Any good story have certain characteristics, e.g.
Good AI storytelling has to fundamentally embrace these practices of good storytelling. Therefore, any well-developed and well-articulated AI story should check in the all of the following boxes:
1. Audience: Does your story reflect real business challenges for your targeted audience, instead of just talking merely 'good-to-have' generic tech-speak?
2. Reality check: Are there enough relatable persona's/ characters, reflecting the real-world stakeholders covered in the story? (e.g. stakeholders can be customers, suppliers, employees, shareholders, functional teams like HR/ finance)
3. Validity: Do your AI stories build upon the challenges faced by these stakeholders, in personally relatable, evidence-provable, experientially valid or common-sensical, realistic terms?

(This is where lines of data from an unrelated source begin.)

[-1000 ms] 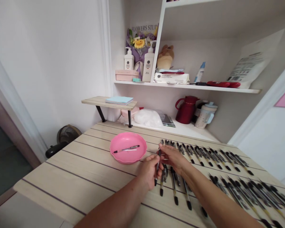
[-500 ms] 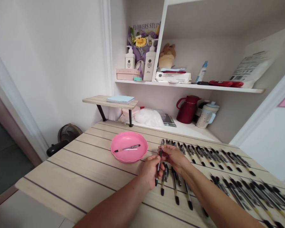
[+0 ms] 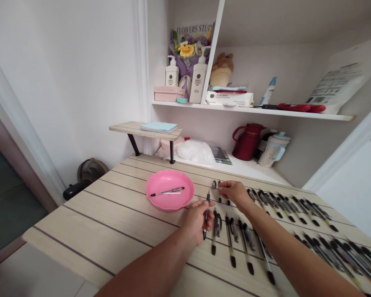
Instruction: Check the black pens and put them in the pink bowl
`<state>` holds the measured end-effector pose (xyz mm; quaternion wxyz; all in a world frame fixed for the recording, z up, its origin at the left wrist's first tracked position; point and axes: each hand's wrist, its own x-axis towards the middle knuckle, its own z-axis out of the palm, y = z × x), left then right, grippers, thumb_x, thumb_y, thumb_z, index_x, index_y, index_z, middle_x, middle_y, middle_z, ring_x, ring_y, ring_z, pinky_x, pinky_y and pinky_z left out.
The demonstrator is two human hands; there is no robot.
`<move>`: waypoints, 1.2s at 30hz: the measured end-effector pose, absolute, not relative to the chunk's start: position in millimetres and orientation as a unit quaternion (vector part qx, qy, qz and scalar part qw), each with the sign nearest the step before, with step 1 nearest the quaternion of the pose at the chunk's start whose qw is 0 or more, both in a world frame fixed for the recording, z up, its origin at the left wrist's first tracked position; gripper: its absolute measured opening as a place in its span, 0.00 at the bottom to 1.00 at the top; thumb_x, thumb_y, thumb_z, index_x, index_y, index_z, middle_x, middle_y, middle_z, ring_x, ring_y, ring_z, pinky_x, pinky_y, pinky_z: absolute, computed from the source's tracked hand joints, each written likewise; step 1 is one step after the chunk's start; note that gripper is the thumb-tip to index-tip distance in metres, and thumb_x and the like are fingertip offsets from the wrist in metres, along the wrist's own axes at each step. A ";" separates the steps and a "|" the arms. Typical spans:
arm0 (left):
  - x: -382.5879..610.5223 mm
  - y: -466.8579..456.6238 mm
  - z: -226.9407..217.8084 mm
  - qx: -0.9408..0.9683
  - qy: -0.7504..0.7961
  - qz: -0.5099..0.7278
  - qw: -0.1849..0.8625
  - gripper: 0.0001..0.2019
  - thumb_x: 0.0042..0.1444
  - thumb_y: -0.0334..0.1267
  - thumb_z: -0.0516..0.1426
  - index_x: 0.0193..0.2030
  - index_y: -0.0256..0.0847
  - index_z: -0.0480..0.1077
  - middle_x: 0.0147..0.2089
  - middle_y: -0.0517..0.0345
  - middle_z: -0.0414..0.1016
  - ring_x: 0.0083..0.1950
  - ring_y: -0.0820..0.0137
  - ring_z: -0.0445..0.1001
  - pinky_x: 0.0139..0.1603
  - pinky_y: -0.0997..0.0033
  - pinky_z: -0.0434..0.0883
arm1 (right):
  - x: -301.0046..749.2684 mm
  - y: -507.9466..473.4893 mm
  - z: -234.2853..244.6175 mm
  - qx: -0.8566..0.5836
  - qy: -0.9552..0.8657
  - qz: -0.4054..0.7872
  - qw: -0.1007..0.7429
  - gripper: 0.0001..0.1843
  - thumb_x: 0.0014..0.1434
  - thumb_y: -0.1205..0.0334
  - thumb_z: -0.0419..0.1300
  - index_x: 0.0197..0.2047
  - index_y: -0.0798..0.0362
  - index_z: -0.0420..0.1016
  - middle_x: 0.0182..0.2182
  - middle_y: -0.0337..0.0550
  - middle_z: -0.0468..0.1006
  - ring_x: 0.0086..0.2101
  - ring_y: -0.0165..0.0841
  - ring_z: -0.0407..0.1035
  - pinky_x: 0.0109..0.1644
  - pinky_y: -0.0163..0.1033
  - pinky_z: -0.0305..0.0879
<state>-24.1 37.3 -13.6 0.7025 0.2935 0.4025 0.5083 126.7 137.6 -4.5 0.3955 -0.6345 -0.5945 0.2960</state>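
Observation:
My left hand point(image 3: 195, 219) is closed around a black pen point(image 3: 206, 218), held upright with its narrow, uncapped end at the top. Farther back, the thumb and fingers of my right hand point(image 3: 235, 194) are pinched together at a clear and black pen cap point(image 3: 214, 184), over the left end of the back row of pens. In front of that hand lies a nearer row of uncapped pens point(image 3: 230, 243), with loose caps point(image 3: 234, 229) beside them. My right forearm hides part of both rows.
A pink bowl point(image 3: 170, 206) holding a pen point(image 3: 167, 192) and a thin white strip stands left of my hands. Behind it is a small raised shelf point(image 3: 126, 128) on black legs. More pens point(image 3: 336, 251) lie at the right. A red jug point(image 3: 246, 142) stands at the back.
Both hands were together on the pen, which had its cap at the top. My right hand has moved right, away from the pen, and the pen's top is now bare.

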 end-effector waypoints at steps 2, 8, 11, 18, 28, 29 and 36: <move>-23.8 37.8 -14.5 0.294 0.403 0.507 0.703 0.14 0.49 0.44 0.52 0.38 0.37 0.66 0.18 0.64 0.63 0.13 0.81 0.55 0.16 0.80 0.47 | 127.0 139.9 -3.5 -0.661 -0.631 0.229 0.337 0.04 0.43 0.64 0.60 0.25 0.54 0.75 0.20 0.42 0.75 0.28 0.34 0.71 0.32 0.36 0.63; -23.3 39.8 -17.8 0.291 0.395 0.510 0.707 0.14 0.48 0.44 0.53 0.38 0.36 0.66 0.18 0.64 0.63 0.13 0.81 0.56 0.16 0.80 0.47 | 116.3 142.9 0.6 -0.686 -0.701 0.075 0.177 0.06 0.46 0.63 0.58 0.25 0.52 0.76 0.30 0.50 0.78 0.37 0.42 0.71 0.39 0.41 0.61; -22.9 40.0 -18.6 0.288 0.395 0.512 0.707 0.14 0.48 0.44 0.53 0.38 0.37 0.66 0.18 0.64 0.63 0.13 0.81 0.56 0.16 0.80 0.47 | 108.1 144.0 -0.5 -0.680 -0.723 0.028 0.120 0.07 0.49 0.62 0.57 0.27 0.54 0.76 0.31 0.54 0.78 0.37 0.42 0.71 0.39 0.42 0.61; -22.0 41.4 -20.5 0.282 0.397 0.509 0.710 0.16 0.48 0.46 0.53 0.38 0.37 0.66 0.18 0.65 0.63 0.13 0.81 0.55 0.15 0.80 0.48 | 100.0 147.5 -4.7 -0.673 -0.737 -0.031 0.056 0.10 0.52 0.62 0.55 0.32 0.57 0.75 0.35 0.58 0.77 0.37 0.42 0.71 0.38 0.41 0.62; -22.3 40.7 -18.5 0.307 0.388 0.526 0.691 0.17 0.46 0.46 0.56 0.39 0.35 0.66 0.22 0.58 0.69 0.21 0.74 0.68 0.21 0.78 0.61 | 110.7 127.0 8.4 -0.667 -0.740 -0.067 0.058 0.13 0.55 0.57 0.52 0.31 0.54 0.74 0.34 0.51 0.77 0.36 0.40 0.70 0.34 0.37 0.58; -23.3 41.1 -17.9 0.318 0.391 0.530 0.682 0.17 0.46 0.46 0.56 0.39 0.34 0.67 0.23 0.57 0.69 0.22 0.75 0.68 0.22 0.78 0.61 | 115.2 119.7 11.1 -0.667 -0.739 -0.069 0.063 0.13 0.56 0.56 0.51 0.30 0.53 0.74 0.33 0.50 0.77 0.36 0.39 0.70 0.33 0.37 0.57; -21.4 46.9 -14.4 0.378 0.452 0.533 0.608 0.15 0.42 0.44 0.59 0.33 0.34 0.71 0.26 0.59 0.68 0.23 0.77 0.65 0.24 0.78 0.62 | 153.2 44.3 13.3 -0.626 -0.763 -0.035 0.160 0.14 0.55 0.55 0.50 0.27 0.48 0.74 0.29 0.41 0.76 0.29 0.33 0.69 0.29 0.34 0.53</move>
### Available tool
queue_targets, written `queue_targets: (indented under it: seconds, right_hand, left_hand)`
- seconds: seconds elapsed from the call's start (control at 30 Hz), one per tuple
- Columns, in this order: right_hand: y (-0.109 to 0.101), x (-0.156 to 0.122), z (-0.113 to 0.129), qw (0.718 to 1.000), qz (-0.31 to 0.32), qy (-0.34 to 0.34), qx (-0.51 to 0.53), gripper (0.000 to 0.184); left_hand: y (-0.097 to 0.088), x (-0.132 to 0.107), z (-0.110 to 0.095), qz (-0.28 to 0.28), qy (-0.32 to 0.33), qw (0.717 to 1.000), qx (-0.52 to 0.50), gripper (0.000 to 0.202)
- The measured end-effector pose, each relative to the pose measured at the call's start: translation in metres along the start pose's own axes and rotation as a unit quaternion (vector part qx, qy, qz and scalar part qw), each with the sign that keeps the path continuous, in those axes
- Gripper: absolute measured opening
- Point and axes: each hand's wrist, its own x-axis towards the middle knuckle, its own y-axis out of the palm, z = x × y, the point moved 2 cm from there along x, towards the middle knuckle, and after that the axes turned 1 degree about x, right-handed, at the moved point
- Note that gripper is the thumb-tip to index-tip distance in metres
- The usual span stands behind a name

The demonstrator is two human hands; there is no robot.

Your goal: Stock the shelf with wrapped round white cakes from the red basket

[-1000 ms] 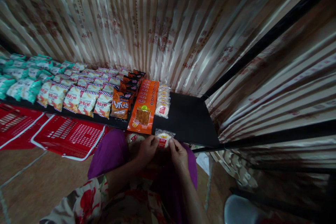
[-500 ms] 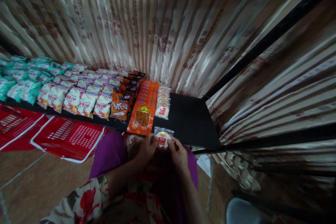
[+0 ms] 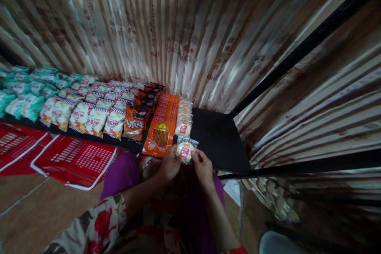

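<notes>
Striped curtain [image 3: 190,39] is hanging behind everything. Black shelf [image 3: 220,139] is running across in front of it. White snack bags [image 3: 97,121] are filling its middle stretch in rows; a red basket [image 3: 80,158] is sitting lower, under the front edge. Flat orange pack [image 3: 162,119] is lying lengthwise front to back, and a row of round white packets [image 3: 183,117] in clear wrap is running along its right side.

Left hand [image 3: 169,164] is pinching the near-left edge of one loose packet, right hand [image 3: 204,168] the right edge. So both are closed on the same item, one per side, fingers not meeting.

Held packet [image 3: 185,150]: being at the shelf's front edge, just in front of the row, red label facing the person. Looks like it's matching the row's packets. Can't tell if it's touching the shelf or the nearest packet.

My read on the step: two-handed positioning of a single packet, roughly in line with the row. From here a move is calling for a light, even pinch, label kept square, left fingers clearing the orange pack.
</notes>
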Motion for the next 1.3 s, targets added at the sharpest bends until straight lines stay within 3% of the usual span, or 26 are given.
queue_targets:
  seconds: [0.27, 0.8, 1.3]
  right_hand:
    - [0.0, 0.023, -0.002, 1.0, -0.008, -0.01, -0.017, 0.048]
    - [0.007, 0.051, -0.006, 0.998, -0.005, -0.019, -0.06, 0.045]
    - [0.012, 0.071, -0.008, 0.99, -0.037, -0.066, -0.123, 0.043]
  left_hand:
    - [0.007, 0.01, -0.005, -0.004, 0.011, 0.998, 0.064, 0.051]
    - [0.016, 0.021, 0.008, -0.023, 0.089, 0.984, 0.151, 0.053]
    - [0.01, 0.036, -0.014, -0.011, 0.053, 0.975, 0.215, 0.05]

E.g. for an AI story of detecting potentially fraudulent auto-insurance claims, the claims processing team are the target audience and the key stakeholders. Now, suppose they see that the problem context in the AI story is inflated with numbers like "more than 70% claims are actually fraudulent, and 92%+ of them are detected/ classified correctly by the AI solution (reflecting high accuracy of the model)". They will find the 70%+ number hard to believe and relate to, based on their decades of process experience on the ground. Now, even if the model accuracy was indeed 92%+ which is very good, it will sound incredulous and rather fictitious, in front of the business teams. Result: The story falls flat :(
4. Deepening/ cascading plot: Do the AI stories accentuate the plotlines in terms of impact, so as to draw the readers into it?
For example, for a common AI usecase for AIOps/ autonomous IT ops, the start-point may involve just one example client-team leader or CXO role persona. Then, as the plot progresses, the impact metrics can slowly become more integrative, expansive and inclusive, e.g. in terms of the impact of a server crash on to an e-comm/ stock trading portal/ app losing millions of $s of transactions/ business in a few seconds.
5. Impact articulation & scalability: Do the AI stories cover and articulate the impact in a multi-channel/ multi-dimensional, measurable, scalable, extrapolatable manner?
E.g. for the above example of an AIOps solution storyline, in terms of expanded scope/ context, the impact metrics can cover integrated tech infrastructure- related incidents (e.g. across the entire hybrid cloud compute-storage architecture in an enterprise), much beyond just one server stack. It can also cover all the critical business apps and cloud apps etc., using the server crash as a high-impact/ value example instance and then multiplying it with relevant factors of scale.